Through entirely rational processes of generalizing and inference, soul concepts eventually give
rise to spirit concepts. With a robust conception of souls and spirits, people use them to explain
the workings of the world. The whole is, in Tylor’s estimation, an entirely rational and
reasonable process that arises from ordinary cognitive functioning.
There is of course a great deal more to Tylor’s theory of animism (which I will address
in the later section on neo-animism), but this brief rendering provides us a glimpse into his
“intellectualist” or cognitive approach. Tylor assumes (correctly as it turns out) that humans
everywhere have the same mental abilities. These universal abilities do not differ from culture to
culture – the distinctions and differences between savage-barbaric-civilized people are due to
differences in knowledge or education, and nothing else. Because people all reason in the same
way, Tylor thinks he is able to understand how soul-spirits concepts arise. Because these
concepts are foundational to both animism (initially) and religion (subsequently), Tylor thinks he
can explain the origin of the former and its transformation into the latter.

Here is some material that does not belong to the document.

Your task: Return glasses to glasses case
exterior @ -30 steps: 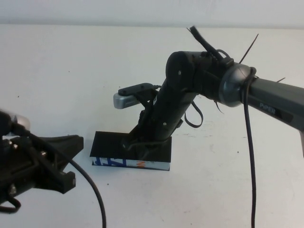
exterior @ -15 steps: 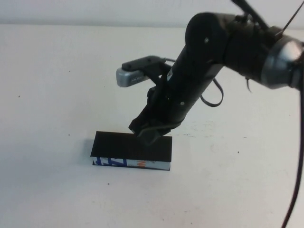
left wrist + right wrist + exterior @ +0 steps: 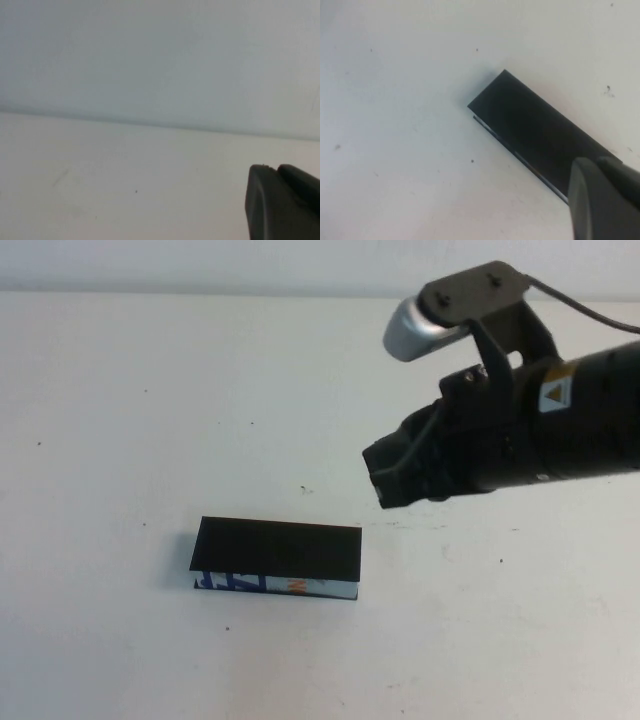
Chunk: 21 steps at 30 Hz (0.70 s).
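Note:
The glasses case [image 3: 277,558] lies shut on the white table, its flat black lid on top and its white printed front side facing me. It also shows in the right wrist view [image 3: 535,127]. The glasses are out of view. My right gripper [image 3: 385,480] hangs in the air above the table, to the right of the case and apart from it, fingers together and empty; it also shows in its wrist view [image 3: 597,162]. My left gripper [image 3: 274,169] shows only in its wrist view, shut and empty, over bare table, facing the back wall.
The white table [image 3: 150,420] runs back to a pale wall. The right arm's black body and wrist camera [image 3: 430,320] fill the upper right of the high view.
My right gripper has lifted off the case's lid and swung up and to the right. The left arm has left the high view. The case has not moved.

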Each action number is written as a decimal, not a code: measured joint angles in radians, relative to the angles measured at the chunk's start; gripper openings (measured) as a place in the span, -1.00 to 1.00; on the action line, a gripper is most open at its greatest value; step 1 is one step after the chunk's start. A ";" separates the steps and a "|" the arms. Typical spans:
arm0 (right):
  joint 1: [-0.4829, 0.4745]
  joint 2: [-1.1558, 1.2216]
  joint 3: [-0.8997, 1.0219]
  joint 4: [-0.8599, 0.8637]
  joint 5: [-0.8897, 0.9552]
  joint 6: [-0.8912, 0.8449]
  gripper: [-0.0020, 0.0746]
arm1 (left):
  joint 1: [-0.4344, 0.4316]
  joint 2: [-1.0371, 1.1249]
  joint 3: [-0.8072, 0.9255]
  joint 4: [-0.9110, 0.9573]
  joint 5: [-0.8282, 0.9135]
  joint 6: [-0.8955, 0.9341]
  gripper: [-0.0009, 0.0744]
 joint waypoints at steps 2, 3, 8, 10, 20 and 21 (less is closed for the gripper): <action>0.000 -0.057 0.071 0.017 -0.055 0.002 -0.98 | 0.000 0.000 0.031 -0.002 -0.005 0.000 -0.99; 0.000 -0.088 0.113 0.024 -0.086 0.002 -0.98 | 0.000 0.000 0.045 -0.004 -0.008 0.000 -0.99; 0.000 -0.245 0.316 0.033 -0.241 0.002 -0.98 | 0.000 0.000 0.056 -0.045 -0.017 0.005 -0.99; 0.000 -0.312 0.391 0.036 -0.299 0.002 -0.98 | 0.000 0.000 0.056 -0.054 -0.018 0.008 -0.99; 0.000 -0.641 0.654 0.128 -0.338 0.002 -0.98 | 0.000 0.000 0.056 -0.072 -0.020 0.012 -0.99; 0.000 -0.661 0.665 0.125 -0.329 0.002 -0.98 | 0.000 0.000 0.056 -0.082 -0.021 0.012 -0.99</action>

As Tylor sees things,
the arc or progress of human history is intellectual and educational. The original phase is
unknown and cannot be known because there are no living humans who represent or
approximate it. But having passed through this original (pre- or proto-human evolutionary)
phase, fully modern and capable minds appeared and they developed animism. Over time, some
animist societies developed into religious ones. Tylor considers this to be a regression. Whereas
animism is fully rational, plausible, and theoretical, religion is irrational, implausible, and
ossified. Progress occurs only when and where people reject animist, spiritualist, and religious
ideas and begin thinking in natural, material, and scientific terms.
This clearly disrupts the standard view of Tylor as someone who champions the
progressive “civilized” over primitive “savages” and “barbarians.” While Tylor can understand
and empathize with animist savages or barbarians, this understanding and empathy does not
extend to the civilized religious. Religion should not, Tylor suggests, play any role in civilized
society. While some of the criticisms leveled against Tylor by later theorists are substantively
justified or well-taken, many of them may have been prompted by his subtle yet strident
campaign against religion. The irony here is that in the same year Primitive Culture was
published, another evolutionary theory appeared which may have more subtly undermined
religion, yet did so without any stridency or subsequent condemnation.